Requirement
Apart from the pictures, reproduce the data below exactly as it stands.

Data extract
•••••

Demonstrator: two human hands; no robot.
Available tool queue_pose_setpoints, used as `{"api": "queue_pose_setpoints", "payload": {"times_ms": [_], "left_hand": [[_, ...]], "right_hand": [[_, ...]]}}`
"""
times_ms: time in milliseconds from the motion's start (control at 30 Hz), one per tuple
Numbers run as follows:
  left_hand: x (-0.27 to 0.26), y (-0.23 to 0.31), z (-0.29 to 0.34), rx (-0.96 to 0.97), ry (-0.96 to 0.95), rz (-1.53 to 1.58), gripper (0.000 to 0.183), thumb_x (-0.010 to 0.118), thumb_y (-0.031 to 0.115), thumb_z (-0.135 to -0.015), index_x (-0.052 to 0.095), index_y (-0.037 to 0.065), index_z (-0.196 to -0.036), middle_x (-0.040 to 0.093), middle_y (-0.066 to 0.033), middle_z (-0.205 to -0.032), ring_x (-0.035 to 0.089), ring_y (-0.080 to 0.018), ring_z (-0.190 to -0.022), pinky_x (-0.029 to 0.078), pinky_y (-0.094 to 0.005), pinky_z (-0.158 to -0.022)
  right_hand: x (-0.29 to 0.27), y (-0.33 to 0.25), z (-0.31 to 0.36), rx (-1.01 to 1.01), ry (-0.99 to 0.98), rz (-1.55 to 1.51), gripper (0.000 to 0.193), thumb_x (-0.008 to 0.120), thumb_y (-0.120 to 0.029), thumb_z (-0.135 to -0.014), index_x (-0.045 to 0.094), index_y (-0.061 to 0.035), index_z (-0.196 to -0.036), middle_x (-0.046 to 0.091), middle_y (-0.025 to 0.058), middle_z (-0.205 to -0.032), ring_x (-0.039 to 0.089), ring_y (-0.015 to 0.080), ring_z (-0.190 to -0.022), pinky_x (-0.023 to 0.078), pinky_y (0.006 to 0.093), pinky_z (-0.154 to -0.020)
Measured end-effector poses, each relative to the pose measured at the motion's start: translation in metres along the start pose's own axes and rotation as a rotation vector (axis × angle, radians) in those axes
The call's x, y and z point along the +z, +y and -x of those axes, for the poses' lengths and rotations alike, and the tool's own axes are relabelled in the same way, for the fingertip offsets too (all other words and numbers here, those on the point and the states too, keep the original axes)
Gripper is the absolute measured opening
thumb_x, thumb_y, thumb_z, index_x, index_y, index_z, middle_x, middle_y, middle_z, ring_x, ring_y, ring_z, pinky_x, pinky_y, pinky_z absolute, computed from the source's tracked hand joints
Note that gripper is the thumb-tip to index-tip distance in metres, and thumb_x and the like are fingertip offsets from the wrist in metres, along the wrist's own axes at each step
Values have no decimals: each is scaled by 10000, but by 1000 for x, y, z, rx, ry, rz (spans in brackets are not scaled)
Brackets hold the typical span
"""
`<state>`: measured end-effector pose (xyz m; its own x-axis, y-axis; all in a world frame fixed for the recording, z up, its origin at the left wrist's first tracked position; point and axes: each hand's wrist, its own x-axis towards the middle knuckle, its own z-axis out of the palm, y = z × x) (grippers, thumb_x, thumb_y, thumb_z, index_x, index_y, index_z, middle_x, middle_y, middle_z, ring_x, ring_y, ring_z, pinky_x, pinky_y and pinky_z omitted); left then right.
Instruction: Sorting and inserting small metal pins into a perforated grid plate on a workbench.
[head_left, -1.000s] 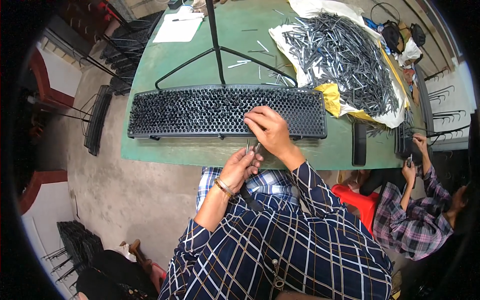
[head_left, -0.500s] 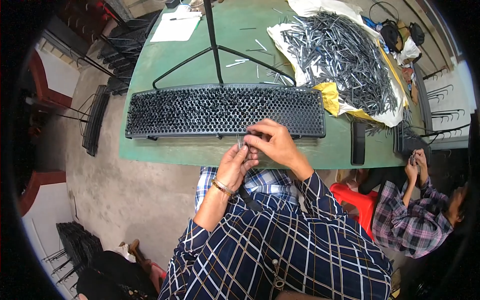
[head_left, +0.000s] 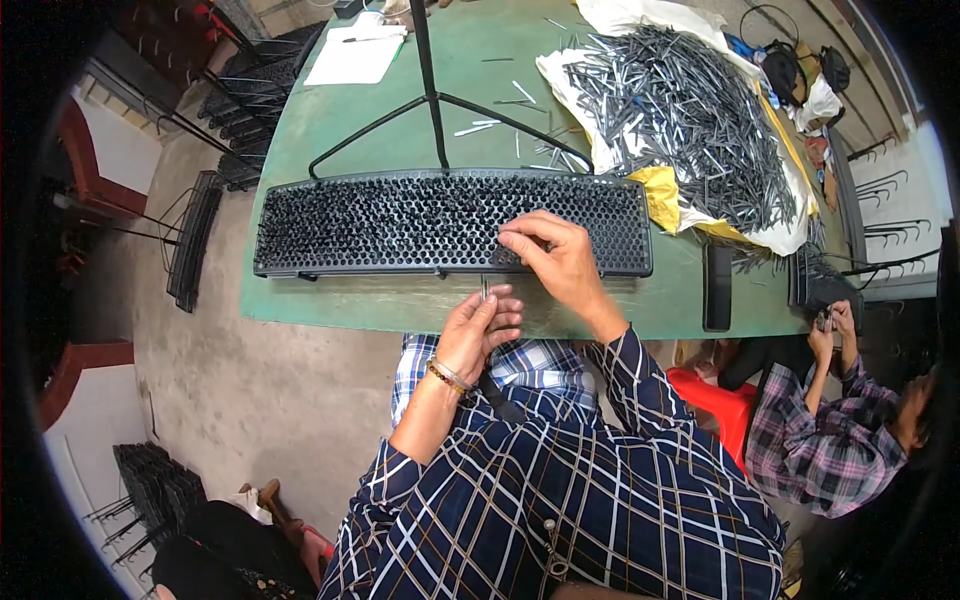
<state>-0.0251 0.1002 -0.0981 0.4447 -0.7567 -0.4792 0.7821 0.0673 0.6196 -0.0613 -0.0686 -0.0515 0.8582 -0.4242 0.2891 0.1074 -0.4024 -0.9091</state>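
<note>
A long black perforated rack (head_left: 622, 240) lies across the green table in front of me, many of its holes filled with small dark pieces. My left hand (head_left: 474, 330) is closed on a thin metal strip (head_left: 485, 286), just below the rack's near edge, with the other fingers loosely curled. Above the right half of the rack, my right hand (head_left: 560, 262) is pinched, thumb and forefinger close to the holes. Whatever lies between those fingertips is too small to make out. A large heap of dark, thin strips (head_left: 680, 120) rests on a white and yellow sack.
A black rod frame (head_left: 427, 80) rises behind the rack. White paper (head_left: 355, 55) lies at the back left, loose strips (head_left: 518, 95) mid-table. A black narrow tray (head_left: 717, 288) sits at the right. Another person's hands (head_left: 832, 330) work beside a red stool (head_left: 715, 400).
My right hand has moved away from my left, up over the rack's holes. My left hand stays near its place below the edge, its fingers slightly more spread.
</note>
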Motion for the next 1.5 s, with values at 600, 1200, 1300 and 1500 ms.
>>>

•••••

Response below
Demonstrator: two human hands; no robot.
Available tool queue_pose_setpoints, used as `{"api": "queue_pose_setpoints", "payload": {"times_ms": [_], "left_hand": [[_, ...]], "right_hand": [[_, ...]]}}`
"""
times_ms: time in milliseconds from the motion's start (control at 30 Hz), one per tuple
Numbers run as follows:
  left_hand: x (-0.27 to 0.26), y (-0.23 to 0.31), z (-0.29 to 0.34), rx (-0.96 to 0.97), ry (-0.96 to 0.95), rz (-1.53 to 1.58), gripper (0.000 to 0.183), thumb_x (-0.010 to 0.118), thumb_y (-0.031 to 0.115), thumb_z (-0.135 to -0.015), index_x (-0.052 to 0.095), index_y (-0.037 to 0.065), index_z (-0.196 to -0.036), middle_x (-0.040 to 0.093), middle_y (-0.066 to 0.033), middle_z (-0.205 to -0.032), ring_x (-0.035 to 0.089), ring_y (-0.080 to 0.018), ring_z (-0.190 to -0.022), pinky_x (-0.029 to 0.078), pinky_y (-0.094 to 0.005), pinky_z (-0.158 to -0.022)
  right_hand: x (-0.29 to 0.27), y (-0.33 to 0.25), z (-0.31 to 0.36), rx (-1.01 to 1.01), ry (-0.99 to 0.98), rz (-1.55 to 1.51), gripper (0.000 to 0.193), thumb_x (-0.008 to 0.120), thumb_y (-0.120 to 0.029), thumb_z (-0.135 to -0.014), index_x (-0.045 to 0.094), index_y (-0.061 to 0.035), index_z (-0.196 to -0.036), middle_x (-0.046 to 0.091), middle_y (-0.025 to 0.058), middle_z (-0.205 to -0.032), ring_x (-0.039 to 0.089), ring_y (-0.015 to 0.080), ring_z (-0.190 to -0.022), pinky_x (-0.023 to 0.078), pinky_y (0.006 to 0.093), pinky_z (-0.154 to -0.020)
Measured end-effector poses, each relative to the pose measured at the motion's start: translation in metres along the start pose's own axes and rotation as a rotation vector (axis × angle, radians) in those axes
The call's x, y and z point along the +z, +y and -x of those axes, for the poses' lengths and rotations alike, and the tool's own axes are relabelled in the same way, for the fingertip offsets too (all other words and numbers here, those on the point and the states too, keep the original axes)
Gripper is the absolute measured opening
thumb_x, thumb_y, thumb_z, index_x, index_y, index_z, middle_x, middle_y, middle_z, ring_x, ring_y, ring_z, pinky_x, pinky_y, pinky_z absolute, computed from the source's tracked hand joints
Note that gripper is the thumb-tip to index-tip distance in metres, and thumb_x and the like are fingertip offsets from the wrist in metres, along the wrist's own axes at each step
Values have no decimals: each is scaled by 10000, but by 1000 for x, y, z, rx, ry, rz (spans in brackets are not scaled)
Brackets hold the typical span
"""
`<state>`: measured end-effector pose (xyz m; its own x-axis, y-axis; all in a world frame fixed for the recording, z up, its origin at the left wrist's first tracked position; point and axes: each hand's wrist, its own x-axis towards the middle knuckle, its own z-axis out of the palm, y = z × x) (grippers, thumb_x, thumb_y, thumb_z, index_x, index_y, index_z, middle_x, middle_y, middle_z, ring_x, ring_y, ring_z, pinky_x, pinky_y and pinky_z omitted); left then right.
Instruction: Sorting and inserting small metal pins into a perforated grid plate on a workbench.
[head_left, -1.000s] 
[head_left, -0.500s] 
[head_left, +0.000s] 
<state>-0.0251 0.1002 -0.0981 0.4447 -0.7567 -0.4792 0.7821 0.0673 0.6196 -0.0613 -0.0686 -0.0515 0.8582 -0.4242 0.2891 0.1074 -0.4024 -0.9091</state>
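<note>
A long black perforated rack (head_left: 622, 240) lies across the green table in front of me, many of its holes filled with small dark pieces. My left hand (head_left: 474, 330) is closed on a thin metal strip (head_left: 485, 286), just below the rack's near edge, with the other fingers loosely curled. Above the right half of the rack, my right hand (head_left: 560, 262) is pinched, thumb and forefinger close to the holes. Whatever lies between those fingertips is too small to make out. A large heap of dark, thin strips (head_left: 680, 120) rests on a white and yellow sack.
A black rod frame (head_left: 427, 80) rises behind the rack. White paper (head_left: 355, 55) lies at the back left, loose strips (head_left: 518, 95) mid-table. A black narrow tray (head_left: 717, 288) sits at the right. Another person's hands (head_left: 832, 330) work beside a red stool (head_left: 715, 400).
My right hand has moved away from my left, up over the rack's holes. My left hand stays near its place below the edge, its fingers slightly more spread.
</note>
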Motion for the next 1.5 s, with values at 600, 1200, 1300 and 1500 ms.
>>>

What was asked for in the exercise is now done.